No queremos decir con todo esto algo tan absurdo como que no se deba perseguir el delito. Lo que tratamos de significar es que parece necesario empezar a afrontar el problema del crimen desde enfoques que, a la par que complementarios con el tradicional, resulten más constructivos y tendentes hacia la prevención y la reinserción antes que hacia la mera retribución, a menudo inefectiva. Es obvio que las víctimas, en la mayor parte de los casos, no se muestran de acuerdo con este punto de vista pero nadie podría –o debería- culparlas por ello. El resentimiento de quien es objeto y objetivo del crimen de manera directa o indirecta –sea cual fuere su forma- es algo natural. De hecho humano y, por tanto, perfectamente comprensible. Pero la razonable sed de justicia no debe confundirse con el arrebato de odio o el simple deseo de venganza que, realmente, no conducen a nada y tampoco anulan o palían el dolor del victimizado. El más terrible de los castigos contra el agresor no borra ni la agresión recibida ni sus secuelas. Es inútil. De hecho, la única manera constructiva de abordar esa tragedia que sólo la víctima conoce y entiende de veras pasa por esmerarse en asumir que nadie más haya de pasar por semejantes circunstancias. Que se ha de evitar –y luchar por conseguirlo- que otros puedan verse en nuestro lugar. Ni el crimen, ni el deseo de cometer crímenes, se aniquila a golpe de látigo. Hecho histórico tozudo e irreductible que nos enfrenta a tres proyectos de futuro para la criminología que, ya lo anticipo, tendrán que salir del ámbito de lo utópico para abordarse sin dilación ni ambages más tarde o más temprano:

  1. Encontrar el modo inequívoco y eficiente de hacer comprender a las víctimas que la venganza no tiene nada que ver con la justicia, y que el odio que a menudo experimenta forma parte de las secuelas de su propia victimización. Ello no significa que el culpable no deba de sufrir la pertinente reprensión social por sus actos –por supuesto-, pero implica también ha de ser ayudado a superar sus errores a fin de que no vuelva a cometerlos en el futuro.

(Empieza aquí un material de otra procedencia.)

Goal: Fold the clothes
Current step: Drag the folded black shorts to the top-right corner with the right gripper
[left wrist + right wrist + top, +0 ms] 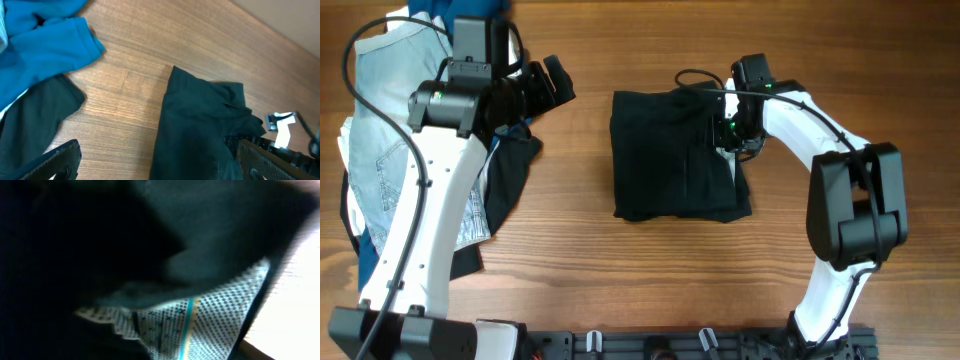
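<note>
Wooden worktop (570, 240): right end effector (732, 132), grip unreadable, buried in black shorts (665, 160), could drag folds loose; left end effector (548, 85) released.

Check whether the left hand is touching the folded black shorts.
Apart. The overhead view shows a gap of table between the left hand and the folded black shorts.

Matt black cloth shorts (675, 155); faded denim jeans (380, 150); smooth wood-grain table (580, 260)
</note>
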Robot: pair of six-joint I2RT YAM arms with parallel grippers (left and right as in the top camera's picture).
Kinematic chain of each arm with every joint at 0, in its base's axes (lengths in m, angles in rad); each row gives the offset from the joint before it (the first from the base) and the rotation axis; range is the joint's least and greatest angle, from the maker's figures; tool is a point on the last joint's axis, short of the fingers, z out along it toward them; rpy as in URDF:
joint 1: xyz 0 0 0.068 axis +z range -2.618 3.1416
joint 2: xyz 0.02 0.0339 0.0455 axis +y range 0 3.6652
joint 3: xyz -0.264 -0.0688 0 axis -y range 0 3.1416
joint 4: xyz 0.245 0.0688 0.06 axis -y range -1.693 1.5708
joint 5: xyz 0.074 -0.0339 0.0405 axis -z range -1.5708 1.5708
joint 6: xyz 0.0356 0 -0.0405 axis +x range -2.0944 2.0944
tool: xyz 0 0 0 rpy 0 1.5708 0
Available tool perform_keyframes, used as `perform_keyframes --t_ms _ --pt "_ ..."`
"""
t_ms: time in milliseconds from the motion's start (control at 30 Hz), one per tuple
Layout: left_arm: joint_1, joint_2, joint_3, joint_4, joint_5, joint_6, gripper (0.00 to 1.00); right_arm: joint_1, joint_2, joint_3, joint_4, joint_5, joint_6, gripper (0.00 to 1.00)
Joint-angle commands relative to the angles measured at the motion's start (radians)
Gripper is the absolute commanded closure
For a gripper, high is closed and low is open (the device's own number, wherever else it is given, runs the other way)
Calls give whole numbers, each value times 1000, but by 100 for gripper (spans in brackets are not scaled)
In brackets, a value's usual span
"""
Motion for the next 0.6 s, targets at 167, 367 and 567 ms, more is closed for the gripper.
perform_keyframes --t_ms 167,367,567 --pt "-4 107 -5 -21 -2 19 0 -2 55 -13 161 -206 193 96" --pt "-3 138 -5 -19 -3 19 0 -132 55 -13 410 -85 549 96" --pt "-3 138 -5 -19 -3 19 0 -277 55 -13 479 331 991 83"
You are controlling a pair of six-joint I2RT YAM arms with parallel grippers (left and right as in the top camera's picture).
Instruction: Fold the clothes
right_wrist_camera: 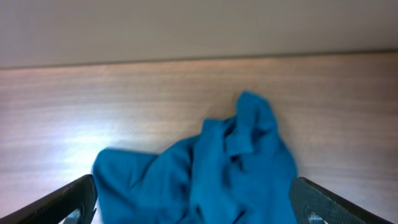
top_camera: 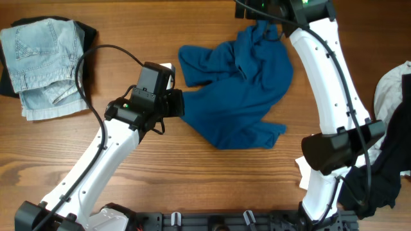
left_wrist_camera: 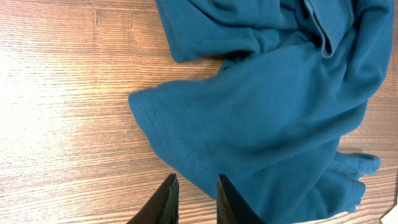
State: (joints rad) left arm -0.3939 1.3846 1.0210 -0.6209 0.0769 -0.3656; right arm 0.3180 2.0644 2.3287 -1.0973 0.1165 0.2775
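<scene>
The dark blue shirt lies crumpled and unfolded near the middle of the table. It is spread to no clear outline, with one lobe thrown out toward the left claw and a bunched ridge rising toward the right claw.

The left claw sits low over the wood at the shirt's near edge. Its fingers are parted by only a narrow gap and have hold of nothing. The hem runs just ahead of it and to its right, with one finger over the cloth's margin. That looks like a stance for pinching the edge and drawing it flat.

The right claw hangs above the far side with its jaws spread wide and empty. The ridge of fabric stands below and between them, not touched. It seems placed to take that high point.

Further out, well off to the left claw's left, a folded pale denim piece rests on a black garment. The left arm's cable loops across them. Beyond the right arm's base, a white piece and a black piece lie heaped at the table's edge.

Nothing sits between either claw and the shirt. The likely hindrance is the shirt's own tangle, since overlapping layers could be picked up together.
</scene>
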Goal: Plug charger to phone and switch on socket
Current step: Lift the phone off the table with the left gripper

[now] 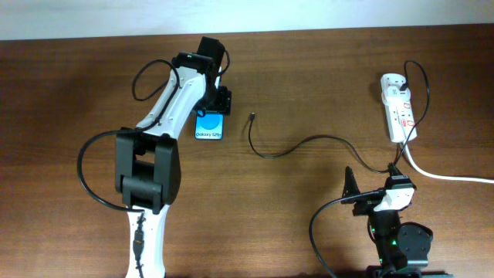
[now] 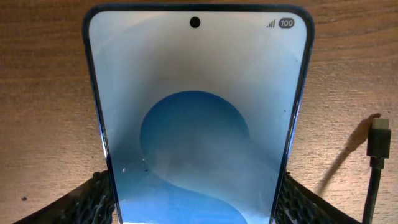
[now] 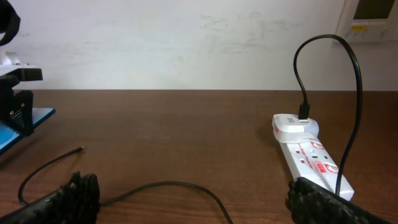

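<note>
The phone (image 1: 208, 127) has a bright blue screen and lies left of centre; it fills the left wrist view (image 2: 196, 124). My left gripper (image 1: 212, 106) is over its far end, with both fingers pressed against its side edges. The charger cable (image 1: 309, 141) is thin and black. Its plug tip (image 1: 252, 117) lies loose on the table just right of the phone and also shows in the left wrist view (image 2: 378, 140). The socket (image 1: 399, 108) is a white power strip at the far right. My right gripper (image 1: 372, 184) is open and empty, low over the cable (image 3: 168, 185).
A white adapter (image 3: 295, 126) sits plugged into the strip's far end, and the black cable loops up from it. A thick white cord (image 1: 448, 176) runs from the strip to the right edge. The right arm's base (image 1: 401, 239) is at the front right.
</note>
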Tool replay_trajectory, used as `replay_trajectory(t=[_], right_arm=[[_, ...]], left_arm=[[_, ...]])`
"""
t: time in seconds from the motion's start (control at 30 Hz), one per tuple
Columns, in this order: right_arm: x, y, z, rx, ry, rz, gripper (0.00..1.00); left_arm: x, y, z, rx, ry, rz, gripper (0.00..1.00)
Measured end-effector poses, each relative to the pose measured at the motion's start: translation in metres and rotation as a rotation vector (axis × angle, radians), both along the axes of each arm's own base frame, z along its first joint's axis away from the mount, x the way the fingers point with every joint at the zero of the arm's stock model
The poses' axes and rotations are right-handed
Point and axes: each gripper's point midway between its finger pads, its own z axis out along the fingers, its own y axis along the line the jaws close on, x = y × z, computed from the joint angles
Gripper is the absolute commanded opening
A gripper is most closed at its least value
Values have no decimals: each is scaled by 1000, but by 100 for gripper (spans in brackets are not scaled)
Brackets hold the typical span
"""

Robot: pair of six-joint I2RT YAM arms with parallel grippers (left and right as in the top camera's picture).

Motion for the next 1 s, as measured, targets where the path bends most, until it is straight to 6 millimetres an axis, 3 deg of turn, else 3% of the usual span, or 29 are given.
replay_trajectory(t=[0.17, 0.33, 0.5, 0.63, 0.77, 0.93, 1.0], right_arm=[[0, 0, 0, -1, 0, 0, 98], [0, 0, 0, -1, 0, 0, 99], [0, 0, 0, -1, 0, 0, 98], [0, 0, 0, 0, 0, 0, 98], [0, 0, 0, 0, 0, 0, 99], [0, 0, 0, -1, 0, 0, 98], [0, 0, 0, 0, 0, 0, 99]], left_arm=[[-7, -1, 7, -38, 37, 194, 0], [-16, -21, 38, -179, 106, 378, 0], [-38, -48, 45, -321, 245, 400, 0], [-49, -53, 47, -350, 309, 431, 0], [-53, -68, 69, -585, 489, 618, 0], [-38, -48, 93, -780, 652, 892, 0], [-23, -35, 97, -835, 661, 992, 0]])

  2. Trabajar e invertir de buena vez en políticas preventivas que permitan construir sociedades en las que cada vez haya menos culpables y, por consiguiente, menos víctimas, porque los hechos parecen demostrar que los dramas humanos se combaten peor a través de sus consecuencias, que afrontando de raíz sus orígenes. Pero no sólo: también sería preciso salir de la endémica falta de recursos que aqueja al sistema penitenciario a fin de convertir la inspiración que guía la legislación que lo regula en un hecho… Pues no es raro encontrar en las cárceles a internos que expresan a las claras su desilusión con respecto a las expectativas que habían generado en el sistema al ser condenados: “creí que la cárcel sería una oportunidad para cambiar mi vida [explicaba un interno], pero aquí dentro no he encontrado nada de cuanto yo esperaba, y sigo dentro del mismo círculo”.
  3. Diseñar un modelo jurídico más equilibrado que conceda a la víctima un papel de mayor protagonismo. Las víctimas no pueden ser meras espectadoras del “teatro de los tribunales”. De hecho, a lo largo de los años, me he encontrado con que las víctimas de los delitos más terribles se sentían peor, antes que por no poder “vengar” la ofensa, por la terrible sensación de impotencia e injusticia que experimentaban a lo largo de un proceso que las apartaba, las sacaba de foco, e incluso las ninguneaba. “Lo que peor llevo [me comentó el padre de una chica asesinada en cierta ocasión] es no poder hablar con su asesino… Tener que vivir el resto de mi vida sin respuestas y sin poder expresarle lo que pienso”.